Si le diable est dans les détails, alors on peut penser qu’il bouleversera profondément la politique d’exportation d’armes de la France. Le but de cette séance au pas de charge ? La faire passer en catimini !

Les retouches n’ont rien de cosmétiques. Fait majeur, une licence générale permettra aux marchands d’armes de commercer librement à l’intérieur de l’Union européenne. Auparavant soumis à un contrôle au cas par cas de leurs transferts avant toute opération, ils ne feront désormais l’objet que d’un contrôle a posteriori. Quant aux ventes d’armes hors de l’Union européenne, le régime passera de deux licences à... une seule.

«  Sous prétexte de transposer deux directives européennes, le gouvernement répond à la demande des industriels d’alléger les procédures de contrôle des exportation. La probabilité que du matériel militaire ou de maintien de l’ordre serve à la répression de populations en quête de liberté risque donc d’augmenter. En éloignant d’autant plus la perspective d’un contrôle démocratique via le Parlement, ce projet de loi augure une libéralisation en marche forcée du commerce des armes », s’indigne Patrice Bouveret, directeur de l’Observatoire des armements.

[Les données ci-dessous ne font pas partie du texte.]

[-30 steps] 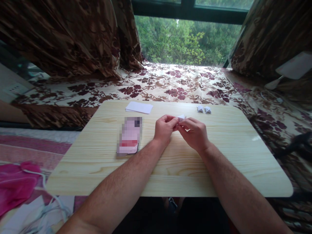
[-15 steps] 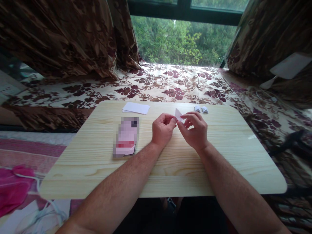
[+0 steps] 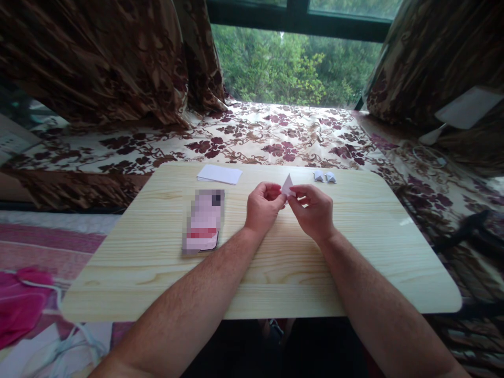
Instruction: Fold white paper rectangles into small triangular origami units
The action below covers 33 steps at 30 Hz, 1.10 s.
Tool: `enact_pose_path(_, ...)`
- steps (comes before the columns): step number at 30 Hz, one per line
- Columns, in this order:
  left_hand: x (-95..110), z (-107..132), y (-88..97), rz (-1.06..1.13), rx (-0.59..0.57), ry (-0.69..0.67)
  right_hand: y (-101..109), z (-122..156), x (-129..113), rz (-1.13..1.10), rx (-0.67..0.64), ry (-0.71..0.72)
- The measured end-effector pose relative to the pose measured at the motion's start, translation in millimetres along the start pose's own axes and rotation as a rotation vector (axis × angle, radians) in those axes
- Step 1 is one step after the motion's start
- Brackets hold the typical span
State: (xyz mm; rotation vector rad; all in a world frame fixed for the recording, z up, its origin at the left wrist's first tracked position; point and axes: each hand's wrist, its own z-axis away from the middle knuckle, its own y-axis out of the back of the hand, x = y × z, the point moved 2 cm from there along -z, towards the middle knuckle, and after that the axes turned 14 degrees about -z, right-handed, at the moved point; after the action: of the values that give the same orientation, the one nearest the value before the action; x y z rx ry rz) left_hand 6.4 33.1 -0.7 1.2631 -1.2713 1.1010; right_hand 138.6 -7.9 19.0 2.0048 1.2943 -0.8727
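A small folded piece of white paper (image 3: 288,185) with a pointed top is held up above the table between my two hands. My left hand (image 3: 264,206) pinches its lower left edge between thumb and fingers. On the other side, my right hand (image 3: 314,208) grips the lower right edge with thumb and forefinger. The fingertips cover the bottom of the paper, so its lower folds are hard to make out. Beyond my right hand, two small folded paper pieces (image 3: 325,177) sit side by side near the far edge.
A stack of white paper sheets (image 3: 220,174) lies at the table's far left. A pink phone (image 3: 202,223), partly pixelated, rests left of my left forearm. The pale wooden table (image 3: 394,262) has rounded corners. Behind it stretches a floral-covered ledge (image 3: 275,131) below a window.
My right fingers have closed in on the paper's lower right edge. The paper has turned slightly, its tip now more upright. The left hand has barely shifted.
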Motion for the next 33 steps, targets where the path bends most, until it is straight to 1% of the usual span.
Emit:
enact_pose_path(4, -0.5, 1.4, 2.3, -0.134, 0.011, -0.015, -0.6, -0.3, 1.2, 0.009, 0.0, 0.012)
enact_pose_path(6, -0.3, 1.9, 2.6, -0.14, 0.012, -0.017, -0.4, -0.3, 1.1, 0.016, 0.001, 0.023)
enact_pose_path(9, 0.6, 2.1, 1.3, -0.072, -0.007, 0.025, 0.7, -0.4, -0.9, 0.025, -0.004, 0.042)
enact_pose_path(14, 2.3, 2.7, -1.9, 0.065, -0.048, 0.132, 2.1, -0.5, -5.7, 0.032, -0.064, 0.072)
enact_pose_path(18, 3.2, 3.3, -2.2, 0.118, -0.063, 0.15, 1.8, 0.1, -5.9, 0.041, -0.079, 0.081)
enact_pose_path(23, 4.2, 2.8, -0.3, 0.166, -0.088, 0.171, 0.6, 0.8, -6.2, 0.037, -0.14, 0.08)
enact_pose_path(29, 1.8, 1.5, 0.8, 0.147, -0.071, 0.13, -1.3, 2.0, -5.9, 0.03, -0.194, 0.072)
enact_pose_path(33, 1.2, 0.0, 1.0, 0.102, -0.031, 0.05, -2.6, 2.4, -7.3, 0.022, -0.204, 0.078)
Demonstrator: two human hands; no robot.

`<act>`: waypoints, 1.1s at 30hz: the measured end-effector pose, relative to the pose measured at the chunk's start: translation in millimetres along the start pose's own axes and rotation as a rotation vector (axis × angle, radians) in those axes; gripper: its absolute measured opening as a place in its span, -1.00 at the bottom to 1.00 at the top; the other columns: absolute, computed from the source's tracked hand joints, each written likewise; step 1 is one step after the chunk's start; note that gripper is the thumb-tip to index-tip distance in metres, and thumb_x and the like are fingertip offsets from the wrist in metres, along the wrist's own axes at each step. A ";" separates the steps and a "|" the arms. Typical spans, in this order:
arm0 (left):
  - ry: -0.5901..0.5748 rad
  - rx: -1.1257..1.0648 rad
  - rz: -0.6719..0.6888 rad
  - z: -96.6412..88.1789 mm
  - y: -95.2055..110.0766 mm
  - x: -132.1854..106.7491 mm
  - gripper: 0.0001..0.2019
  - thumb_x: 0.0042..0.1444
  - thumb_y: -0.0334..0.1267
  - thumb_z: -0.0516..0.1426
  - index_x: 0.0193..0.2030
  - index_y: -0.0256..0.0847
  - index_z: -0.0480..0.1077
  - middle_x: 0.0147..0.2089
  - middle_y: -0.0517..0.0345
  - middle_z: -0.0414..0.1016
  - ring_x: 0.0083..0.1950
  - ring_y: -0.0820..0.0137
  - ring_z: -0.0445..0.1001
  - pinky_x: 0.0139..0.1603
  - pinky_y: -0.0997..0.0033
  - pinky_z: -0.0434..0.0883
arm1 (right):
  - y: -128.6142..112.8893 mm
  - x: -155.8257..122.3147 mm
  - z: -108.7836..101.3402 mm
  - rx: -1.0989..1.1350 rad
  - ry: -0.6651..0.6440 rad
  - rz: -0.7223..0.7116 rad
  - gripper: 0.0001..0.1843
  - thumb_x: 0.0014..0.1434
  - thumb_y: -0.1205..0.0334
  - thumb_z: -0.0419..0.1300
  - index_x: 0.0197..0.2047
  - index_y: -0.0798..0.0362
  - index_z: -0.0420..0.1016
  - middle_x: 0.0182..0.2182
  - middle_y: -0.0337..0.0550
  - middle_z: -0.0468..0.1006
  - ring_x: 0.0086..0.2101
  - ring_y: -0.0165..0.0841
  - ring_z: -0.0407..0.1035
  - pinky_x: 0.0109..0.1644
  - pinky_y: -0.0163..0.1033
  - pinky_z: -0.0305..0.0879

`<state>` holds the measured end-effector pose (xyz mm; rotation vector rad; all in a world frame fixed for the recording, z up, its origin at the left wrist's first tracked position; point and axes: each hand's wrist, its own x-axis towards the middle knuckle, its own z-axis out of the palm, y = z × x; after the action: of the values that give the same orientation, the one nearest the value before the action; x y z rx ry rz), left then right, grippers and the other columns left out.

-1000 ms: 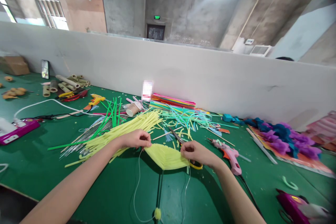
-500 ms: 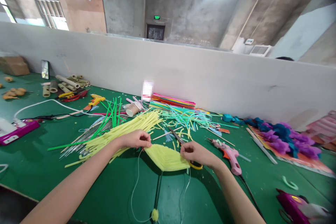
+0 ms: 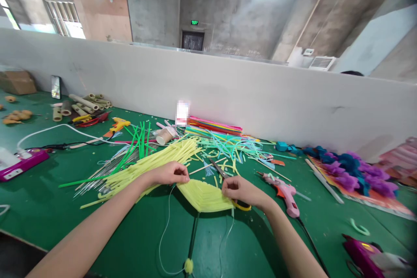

Le gouvernement a beau jeu d’affirmer qu’un « haut niveau de sécurité sera maintenu », cela n’assure pas pour autant qu’il sera effectif ! Seule l’implication, dans le système de contrôle, d’acteurs indépendants du pouvoir exécutif ou des producteurs, nous prémunirait du danger que les armes deviennent un jour des marchandises comme les autres, soumises uniquement à une logique de compétitivité et de rentabilité financière...

Le projet de loi gouvernemental n’intègre par ailleurs aucune des demandes qui, depuis de nombreuses années, sont formulées tant par l’Observatoire des armements que par de nombreuses ONG, et qui visent à poser les garde-fous nécessaires à ce secteur si sensible :

• l’obligation d’une véritable transparence avec la publication d’un rapport annuel intégrant la liste des matériels exportés ;

• l’organisation d’un débat parlementaire annuel avec l’audition de l’ensemble des parties concernées (services de contrôle, industriels, experts indépendants, syndicats et représentants de la société civile…) ;

• le contrôle par les élus de tous les intermédiaires intervenant dans le commerce des armes (courtiers, organismes financiers, organismes de transport, etc.) ;

• l’intégration dans le texte de loi des huit critères de la Position européenne restreignant l’exportation de matériels militaires.

*Le « projet de loi relatif au contrôle des importations et des exportations de matériels de guerre et de matériels assimilés, à la simplification des transferts des produits liés à la défense dans l’Union européenne et aux marchés de défense et de sécurité », comme son nom l’indique, doit permettre la transposition en droit national de deux directives européennes visant :

• d’une part, à simplifier les transferts entre les États-membres de l’Union européenne afin de favoriser la mise en place d’un marché intérieur de l’UE pour les produits de défense et de sécurité ;

• d’autre part, harmoniser les règles de procédures de passation des marchés publics des États-membres pour favoriser la concurrence et rendre plus compétitifs les industriels de ce secteur.